As someone said about some other showy piece "just because you can, doesn't mean you should".
Joss,
I shared your opinion, until I met Phil Lobred, held the knife, and heard the story.
Buster considered it the first of his Legacy Knives, of which I believe Fire and Ice is the third, Knives as art in a way that had not been done before, and probably would not be done after, not by a single person(later, with Julie, make that two people)

.
Phil is an Egyptophile, and loved the idea, he approached Buster, and the deal was struck. It is a replica, the only one like it in the world, something that can be seen at knife shows, here in the US, instead of a museum in Cairo. That in an of itself, is a good enough reason to do it, if it needed one, but there is more.

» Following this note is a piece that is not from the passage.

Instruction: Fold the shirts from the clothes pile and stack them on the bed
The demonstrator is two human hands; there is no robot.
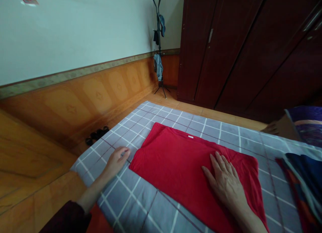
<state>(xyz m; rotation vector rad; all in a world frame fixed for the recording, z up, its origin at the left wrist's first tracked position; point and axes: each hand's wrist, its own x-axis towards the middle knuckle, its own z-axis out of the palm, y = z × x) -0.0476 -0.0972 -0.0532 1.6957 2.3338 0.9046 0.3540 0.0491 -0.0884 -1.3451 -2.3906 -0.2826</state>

It drove Buster to learn new skills, like repousse, granulation and enameling, which he had not done before, but has certainly done since. It drove Buster, and a lot of other makers to learn, and improve their own engraving. In short, it is probably a physical manifestation of what came to improve art knives as a whole. I'm not a big art knife guy, either.
Now, as far as practicality, it will stab into and through a man as much as any dagger, at least once, but that is not what it was created for.
It was created purely and simply as art, and that is what it is.